Le galline cosi’ confinate non possono stabilire relazioni sociali normali e non hanno alcuna protezione da uccelli piu’ aggressivi. Secondo Gail Damerow, autore del manuale ‘Chicken health handbook’, il confinamento e’ la principale causa di incitamento al cannibalismo, comportamento, questo, del tutto estraneo alla natura delle galline. Altri fattori sono stati imputati a questo fenomeno tra i quali l’intensita’ dell’illuminazione, il mangime e gli ormoni. Per ridurre questo problema ed altri danni fisici provocati da beccaggi e risse, gli allevatori tagliano parte del becco alle galline. Questa procedura viene effettuata senza anestesia anche se e’ chiaro che si tratta di una operazione dolorosa per le galline e dovrebbe essere fatta sotto la supervisione di un veterinario. Alcuni strumenti usati per taglare il becco vengono elencati nel manuale di Gail Damerow. Tra questi figurano rudimentali ferri, pistole per applicare il silicone, strumenti simili agli accendini delle macchine ed altri. Tagliare il becco alle galline non diminuisce il loro atteggiamento aggressivo ma rende meno effettivo il danno. Per molti anni l’industria del settore si e’ difesa dalla brutalita’ di questa procedura sostenendo che il taglio del becco era necessario e paragonabile al taglio delle unghie. Bernard Rollin in ‘Farm Animal Welfare’ dice che e’ ormai chiaro che non si tratta di una procedura benigna perche’ causa cambiamenti di comportamento e neuropsicologici negli animali, segno evidente della sofferenza acuta e cronica in questi uccelli. In aggiunta, Bernard Rollin sostiene che il debeccaggio causa danni ai tessuti nervosi che si tramutano in estensivi e dolorosi tumori chiamati neuromi. A tutto questo vanno aggiunte le costanti abrasioni e contusioni causate dall’inevitabile sbattere sui fili metallici delle gabbie e l’esposizione a gas tossici che si sprigionano dalla decomposizione dell’urina.

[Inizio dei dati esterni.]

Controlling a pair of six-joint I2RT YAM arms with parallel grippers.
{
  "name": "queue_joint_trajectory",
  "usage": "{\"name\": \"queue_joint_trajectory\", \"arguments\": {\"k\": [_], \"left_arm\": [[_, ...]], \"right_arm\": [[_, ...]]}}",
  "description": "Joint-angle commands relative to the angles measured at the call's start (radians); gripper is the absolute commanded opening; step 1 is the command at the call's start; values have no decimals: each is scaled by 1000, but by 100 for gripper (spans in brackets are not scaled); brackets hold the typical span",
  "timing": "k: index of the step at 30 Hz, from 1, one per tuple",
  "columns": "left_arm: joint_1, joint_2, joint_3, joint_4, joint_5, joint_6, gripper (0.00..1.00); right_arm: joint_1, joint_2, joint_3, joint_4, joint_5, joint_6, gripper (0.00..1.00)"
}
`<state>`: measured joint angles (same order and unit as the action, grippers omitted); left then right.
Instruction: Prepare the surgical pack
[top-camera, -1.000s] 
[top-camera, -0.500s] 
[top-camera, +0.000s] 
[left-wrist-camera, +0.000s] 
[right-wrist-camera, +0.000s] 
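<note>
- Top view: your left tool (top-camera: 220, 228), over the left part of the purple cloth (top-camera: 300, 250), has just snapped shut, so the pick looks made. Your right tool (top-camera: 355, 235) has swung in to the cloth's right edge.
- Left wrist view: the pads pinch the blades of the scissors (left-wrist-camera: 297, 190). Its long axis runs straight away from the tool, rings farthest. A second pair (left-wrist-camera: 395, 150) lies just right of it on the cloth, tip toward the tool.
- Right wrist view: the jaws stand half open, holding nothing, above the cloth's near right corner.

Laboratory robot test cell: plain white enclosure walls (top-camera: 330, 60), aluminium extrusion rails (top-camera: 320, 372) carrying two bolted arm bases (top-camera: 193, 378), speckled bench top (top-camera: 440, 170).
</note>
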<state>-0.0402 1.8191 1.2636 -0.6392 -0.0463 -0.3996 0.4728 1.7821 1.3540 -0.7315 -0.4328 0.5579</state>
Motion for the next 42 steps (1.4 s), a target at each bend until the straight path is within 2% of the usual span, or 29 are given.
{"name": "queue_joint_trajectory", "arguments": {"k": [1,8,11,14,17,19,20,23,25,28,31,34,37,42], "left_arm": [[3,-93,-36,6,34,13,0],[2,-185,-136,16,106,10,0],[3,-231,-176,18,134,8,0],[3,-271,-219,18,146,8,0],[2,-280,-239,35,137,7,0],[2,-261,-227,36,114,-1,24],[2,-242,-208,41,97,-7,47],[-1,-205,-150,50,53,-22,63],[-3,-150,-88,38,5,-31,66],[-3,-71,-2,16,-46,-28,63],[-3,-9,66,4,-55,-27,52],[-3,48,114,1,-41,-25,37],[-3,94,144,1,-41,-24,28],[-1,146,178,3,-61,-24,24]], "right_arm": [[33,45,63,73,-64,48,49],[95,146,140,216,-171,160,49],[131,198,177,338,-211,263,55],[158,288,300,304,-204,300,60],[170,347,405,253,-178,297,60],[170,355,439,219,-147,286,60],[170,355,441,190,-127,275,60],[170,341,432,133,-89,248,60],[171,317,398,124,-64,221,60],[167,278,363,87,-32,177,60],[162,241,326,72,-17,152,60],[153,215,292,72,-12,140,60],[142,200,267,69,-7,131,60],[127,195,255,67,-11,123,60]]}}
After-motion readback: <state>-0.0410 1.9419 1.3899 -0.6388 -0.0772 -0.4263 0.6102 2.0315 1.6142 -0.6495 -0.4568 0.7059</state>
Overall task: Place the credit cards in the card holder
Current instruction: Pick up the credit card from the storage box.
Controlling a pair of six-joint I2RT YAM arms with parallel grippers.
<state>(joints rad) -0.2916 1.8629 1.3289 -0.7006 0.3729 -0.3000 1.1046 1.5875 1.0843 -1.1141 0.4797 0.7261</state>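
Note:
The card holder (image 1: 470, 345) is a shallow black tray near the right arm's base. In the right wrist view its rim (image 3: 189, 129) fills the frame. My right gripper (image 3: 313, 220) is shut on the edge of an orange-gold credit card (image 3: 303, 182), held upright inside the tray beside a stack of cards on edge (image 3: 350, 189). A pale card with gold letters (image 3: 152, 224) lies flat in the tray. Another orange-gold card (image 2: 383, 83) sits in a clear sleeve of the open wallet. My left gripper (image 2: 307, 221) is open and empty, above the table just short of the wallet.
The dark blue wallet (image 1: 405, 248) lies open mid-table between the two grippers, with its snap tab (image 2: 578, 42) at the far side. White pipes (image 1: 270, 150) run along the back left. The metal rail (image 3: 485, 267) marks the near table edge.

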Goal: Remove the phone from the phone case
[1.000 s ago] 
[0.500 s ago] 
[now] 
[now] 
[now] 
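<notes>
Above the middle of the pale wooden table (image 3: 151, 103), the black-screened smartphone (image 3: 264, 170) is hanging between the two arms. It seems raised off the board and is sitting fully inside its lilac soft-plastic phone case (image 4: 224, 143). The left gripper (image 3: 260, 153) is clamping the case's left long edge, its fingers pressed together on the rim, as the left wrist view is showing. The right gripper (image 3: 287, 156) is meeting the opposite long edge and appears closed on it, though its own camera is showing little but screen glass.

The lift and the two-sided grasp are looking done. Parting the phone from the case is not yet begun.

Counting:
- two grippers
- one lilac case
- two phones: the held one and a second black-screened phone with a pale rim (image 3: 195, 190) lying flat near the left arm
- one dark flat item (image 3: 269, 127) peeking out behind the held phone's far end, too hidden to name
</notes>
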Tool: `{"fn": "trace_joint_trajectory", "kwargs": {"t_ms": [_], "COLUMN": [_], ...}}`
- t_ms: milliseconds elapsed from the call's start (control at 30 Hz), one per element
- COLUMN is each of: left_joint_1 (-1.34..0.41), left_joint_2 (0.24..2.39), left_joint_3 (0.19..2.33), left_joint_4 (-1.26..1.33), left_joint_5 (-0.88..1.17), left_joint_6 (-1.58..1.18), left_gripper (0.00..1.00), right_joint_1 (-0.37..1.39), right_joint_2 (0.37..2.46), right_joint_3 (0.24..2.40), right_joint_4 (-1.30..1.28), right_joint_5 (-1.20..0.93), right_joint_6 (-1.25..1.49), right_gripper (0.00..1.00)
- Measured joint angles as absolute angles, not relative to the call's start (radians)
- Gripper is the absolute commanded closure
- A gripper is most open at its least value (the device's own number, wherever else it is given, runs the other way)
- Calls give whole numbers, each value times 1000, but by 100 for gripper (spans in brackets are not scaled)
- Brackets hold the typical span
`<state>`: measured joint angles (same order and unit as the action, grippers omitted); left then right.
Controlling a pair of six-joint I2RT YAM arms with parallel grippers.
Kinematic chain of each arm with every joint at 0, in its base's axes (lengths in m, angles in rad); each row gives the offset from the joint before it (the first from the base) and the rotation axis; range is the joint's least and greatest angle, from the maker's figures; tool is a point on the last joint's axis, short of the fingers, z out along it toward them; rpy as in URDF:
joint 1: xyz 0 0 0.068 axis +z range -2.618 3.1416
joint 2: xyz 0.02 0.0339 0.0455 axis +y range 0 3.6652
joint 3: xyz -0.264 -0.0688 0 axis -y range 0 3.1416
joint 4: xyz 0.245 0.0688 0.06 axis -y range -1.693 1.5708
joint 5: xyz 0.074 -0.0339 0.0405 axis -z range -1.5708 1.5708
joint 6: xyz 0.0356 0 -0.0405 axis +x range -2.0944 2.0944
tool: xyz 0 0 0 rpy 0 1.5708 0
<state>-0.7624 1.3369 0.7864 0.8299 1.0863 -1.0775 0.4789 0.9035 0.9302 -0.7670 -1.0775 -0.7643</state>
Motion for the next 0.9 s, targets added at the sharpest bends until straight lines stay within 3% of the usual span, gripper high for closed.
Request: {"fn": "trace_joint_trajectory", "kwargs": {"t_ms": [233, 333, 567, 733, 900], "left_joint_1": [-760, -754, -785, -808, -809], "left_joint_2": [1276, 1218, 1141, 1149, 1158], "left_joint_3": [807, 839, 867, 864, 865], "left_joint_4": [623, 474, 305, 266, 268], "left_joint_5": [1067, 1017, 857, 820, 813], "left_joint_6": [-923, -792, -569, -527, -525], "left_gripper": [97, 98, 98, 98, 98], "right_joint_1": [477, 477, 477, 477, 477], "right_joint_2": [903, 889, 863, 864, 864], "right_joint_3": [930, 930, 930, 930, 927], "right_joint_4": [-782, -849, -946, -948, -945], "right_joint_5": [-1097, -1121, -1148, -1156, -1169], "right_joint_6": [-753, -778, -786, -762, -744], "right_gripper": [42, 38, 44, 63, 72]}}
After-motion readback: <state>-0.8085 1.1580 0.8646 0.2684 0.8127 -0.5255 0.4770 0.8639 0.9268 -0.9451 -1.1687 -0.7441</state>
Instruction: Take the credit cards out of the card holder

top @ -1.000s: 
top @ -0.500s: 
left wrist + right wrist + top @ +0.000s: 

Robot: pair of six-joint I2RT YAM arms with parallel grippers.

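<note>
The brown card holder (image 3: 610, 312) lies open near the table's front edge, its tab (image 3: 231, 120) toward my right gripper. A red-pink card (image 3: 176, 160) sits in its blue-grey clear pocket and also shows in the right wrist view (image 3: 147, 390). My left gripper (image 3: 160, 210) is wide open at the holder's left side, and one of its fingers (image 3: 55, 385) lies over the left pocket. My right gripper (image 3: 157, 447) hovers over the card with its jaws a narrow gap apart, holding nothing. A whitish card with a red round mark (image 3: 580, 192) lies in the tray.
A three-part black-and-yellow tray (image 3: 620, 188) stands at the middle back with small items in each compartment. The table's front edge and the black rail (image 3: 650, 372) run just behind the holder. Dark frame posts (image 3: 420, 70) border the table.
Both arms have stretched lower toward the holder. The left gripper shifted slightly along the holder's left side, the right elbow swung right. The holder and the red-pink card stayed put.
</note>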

Un altro problema inerente alla produzione delle uova, e’ il massacro dei pulcini. Le incubatrici industriali sono le rifornitrici degli allevamenti di galline da cova. Qui le uova vengono incubate e covate. I pulcini vengono divisi in due gruppi in base al loro sesso. I pulcini maschi non sono di alcun uso all’industria ovaria. Questi vengono uccisi nella maniera meno dispendiosa, spesso soffocati, affogati o macinati per diventare mangime. Secondo la U.S.D.A. ogni anno vengono cosi’ uccisi ben 200 milioni di pulcini negli Stati Uniti. Tali atrocita’ vengono fatte indipendentemente che il pulcini vengano venduti ad allevamenti con gabbie o allevamenti con galline libere. Anche per le galline ‘free range’, l’uccisione arriva come una fine inevitabile.